Following the successful Twitter chat early this month, and the high level of interest from members of the FORCE, SPARC held a FORCE Community webinar on 27 November 2020. The session titled “Enhancing Accountability Through Provider Contracts in Sub-Saharan Africa”, was used to continue to build capacity for the coaching approach as well as strategic purchasing among FORCE members.
For more insight on the key messages from the Twitter chat, click here.
To discuss the subject, panellists focused on the first three pillars of the country engagement process, namely: Identifying and understanding the problem, evidence introduction, and solution selection.
Drawing from the experience of two African countries, the panellists, Dr Ama Fenny from Ghana and Jacob Kazungu from Kenya, used the country engagement process to highlight the roles of a coach and mentor in-country engagements, within the context of utilizing provider contracting to improve accountability in the health system.
Summary of Key Messages
- Provider contracts support the institutionalization of strategic purchasing.
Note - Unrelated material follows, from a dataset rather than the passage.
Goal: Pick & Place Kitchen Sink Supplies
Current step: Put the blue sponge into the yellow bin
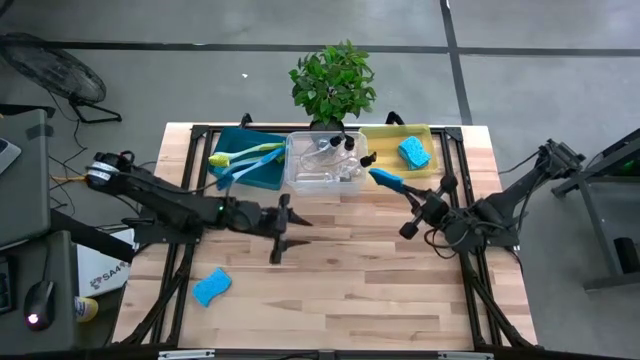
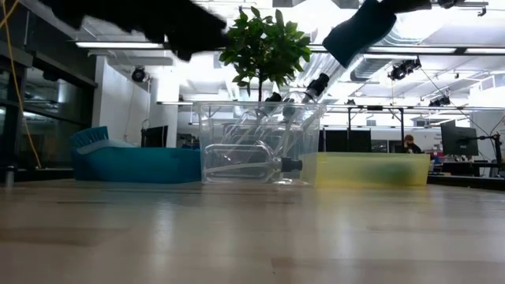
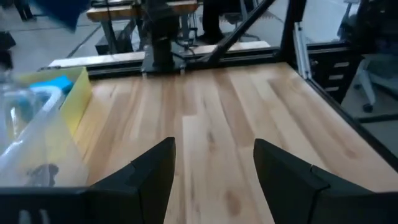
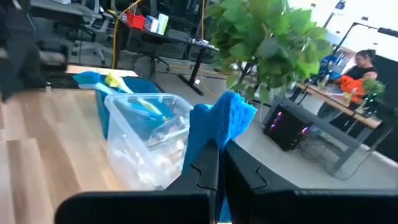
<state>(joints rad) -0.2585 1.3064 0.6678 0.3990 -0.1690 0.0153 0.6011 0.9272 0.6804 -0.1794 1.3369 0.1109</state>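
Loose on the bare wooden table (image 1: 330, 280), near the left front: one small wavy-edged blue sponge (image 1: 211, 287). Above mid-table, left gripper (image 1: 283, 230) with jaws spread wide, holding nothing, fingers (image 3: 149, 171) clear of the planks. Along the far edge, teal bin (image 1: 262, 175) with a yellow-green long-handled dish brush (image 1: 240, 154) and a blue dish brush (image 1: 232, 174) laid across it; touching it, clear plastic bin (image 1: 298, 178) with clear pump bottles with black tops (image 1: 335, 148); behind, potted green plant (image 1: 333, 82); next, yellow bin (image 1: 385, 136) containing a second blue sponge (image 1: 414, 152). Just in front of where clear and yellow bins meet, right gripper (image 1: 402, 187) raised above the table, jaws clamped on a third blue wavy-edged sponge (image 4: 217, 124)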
- To effectively build local capacity for strategic purchasing, contracts, need to meet some key criteria. Contracts must be actionable, explicit, and backed by a regulatory framework with indicators for adherence. They must be time-bound and stipulate the criteria for renewal.
- Selective contracting has the potential to improve accountability and the provision of high-quality services.
- Purchasers can effectively link provider contract to health system objectives and accountability measures by sharing information, enforcing contracts requirements, maintaining a good relationship with providers, and contracting lower-level facilities.
- Some of the challenges affecting effective provider contracting include fraud and the lack of monitoring mechanisms by the purchaser due to capacity gaps which lead to accountability challenges.
- While some contracts may look good on paper, there are often bottlenecks such as weak accountability, lack of transparency and low quality of care, that can result in the breach of contract.
- Political economy drives the national agenda and, a coach can support countries to identify the root cause of the challenge affecting provider contracts. A coach can manoeuvre these challenges by utilizing soft skills like (listening, relationship building skills etc.) and introducing evidence to support policymaking.
- Stakeholder engagement is critical. A coach should ensure that all stakeholders are engaged to promote transparency and trust between all partners involved in the country policy reform process.
- While roles and responsibilities are assigned to all parties in contracting discussions, the purchaser often has more power. Patient voices should be strengthened and used to hold purchasers accountable. The Civil Society can also play a role in ensuring the voices of the patient are heard.